==== Given data ====
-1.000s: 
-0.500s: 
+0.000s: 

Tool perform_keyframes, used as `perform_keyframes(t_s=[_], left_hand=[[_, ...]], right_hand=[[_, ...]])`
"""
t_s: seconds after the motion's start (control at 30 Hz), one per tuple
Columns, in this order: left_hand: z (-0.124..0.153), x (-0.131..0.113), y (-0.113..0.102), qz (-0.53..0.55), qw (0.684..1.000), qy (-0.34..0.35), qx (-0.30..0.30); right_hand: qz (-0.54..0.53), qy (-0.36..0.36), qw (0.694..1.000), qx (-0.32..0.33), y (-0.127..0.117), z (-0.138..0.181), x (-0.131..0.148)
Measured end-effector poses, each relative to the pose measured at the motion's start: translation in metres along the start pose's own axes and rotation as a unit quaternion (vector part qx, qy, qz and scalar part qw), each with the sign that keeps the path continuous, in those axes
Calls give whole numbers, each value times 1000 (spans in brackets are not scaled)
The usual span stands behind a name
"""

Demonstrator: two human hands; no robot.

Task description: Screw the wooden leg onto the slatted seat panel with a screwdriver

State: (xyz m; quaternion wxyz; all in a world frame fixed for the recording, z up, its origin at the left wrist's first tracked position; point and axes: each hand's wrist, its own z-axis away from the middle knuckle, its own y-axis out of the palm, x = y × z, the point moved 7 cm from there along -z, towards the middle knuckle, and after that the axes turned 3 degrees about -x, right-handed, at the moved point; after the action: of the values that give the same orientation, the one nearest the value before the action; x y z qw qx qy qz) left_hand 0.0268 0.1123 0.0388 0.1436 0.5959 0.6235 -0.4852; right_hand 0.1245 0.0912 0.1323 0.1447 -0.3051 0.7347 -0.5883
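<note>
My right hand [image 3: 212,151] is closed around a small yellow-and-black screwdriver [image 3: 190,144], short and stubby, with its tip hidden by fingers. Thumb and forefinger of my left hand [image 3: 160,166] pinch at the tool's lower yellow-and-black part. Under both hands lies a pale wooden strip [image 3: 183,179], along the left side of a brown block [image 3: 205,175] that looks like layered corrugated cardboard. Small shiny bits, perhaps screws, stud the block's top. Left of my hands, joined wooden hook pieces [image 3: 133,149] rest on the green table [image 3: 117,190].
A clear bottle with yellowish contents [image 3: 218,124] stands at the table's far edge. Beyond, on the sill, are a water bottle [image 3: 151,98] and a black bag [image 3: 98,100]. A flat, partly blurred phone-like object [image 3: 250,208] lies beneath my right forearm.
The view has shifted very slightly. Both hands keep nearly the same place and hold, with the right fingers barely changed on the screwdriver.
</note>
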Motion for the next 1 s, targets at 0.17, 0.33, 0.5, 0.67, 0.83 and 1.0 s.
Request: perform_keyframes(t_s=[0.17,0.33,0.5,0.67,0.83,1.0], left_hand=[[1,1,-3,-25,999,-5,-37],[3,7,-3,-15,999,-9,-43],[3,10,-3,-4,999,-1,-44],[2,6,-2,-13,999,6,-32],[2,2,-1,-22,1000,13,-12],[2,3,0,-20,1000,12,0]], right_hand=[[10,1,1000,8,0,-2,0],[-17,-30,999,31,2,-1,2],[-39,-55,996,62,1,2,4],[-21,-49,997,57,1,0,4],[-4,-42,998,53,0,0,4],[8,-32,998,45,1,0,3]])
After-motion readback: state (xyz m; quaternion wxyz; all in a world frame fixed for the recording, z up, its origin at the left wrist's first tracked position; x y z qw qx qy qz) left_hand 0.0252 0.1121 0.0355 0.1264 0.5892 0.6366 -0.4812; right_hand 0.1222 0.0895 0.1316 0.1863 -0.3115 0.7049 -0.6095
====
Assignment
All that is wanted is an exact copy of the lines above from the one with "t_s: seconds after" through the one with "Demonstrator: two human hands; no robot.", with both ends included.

Solution to this problem
t_s: seconds after the motion's start (control at 30 Hz), one per tuple
Columns, in this order: left_hand: z (-0.124..0.153), x (-0.131..0.113), y (-0.113..0.102), qz (-0.53..0.55), qw (0.684..1.000), qy (-0.34..0.35), qx (-0.30..0.30); right_hand: qz (-0.54..0.53), qy (-0.36..0.36), qw (0.694..1.000), qx (-0.32..0.33), y (-0.127..0.117), z (-0.138..0.181), x (-0.131..0.148)
Measured end-effector poses, each relative to the pose measured at the motion's start: translation in metres along the start pose's own axes and rotation as a unit quaternion (vector part qx, qy, qz and scalar part qw), each with the sign that keeps the path continuous, in those axes
Calls give whole numbers, each value times 1000 (spans in brackets are not scaled)
The usual span stands behind a name
"""

Demonstrator: two human hands; no robot.

The required output has been supplied.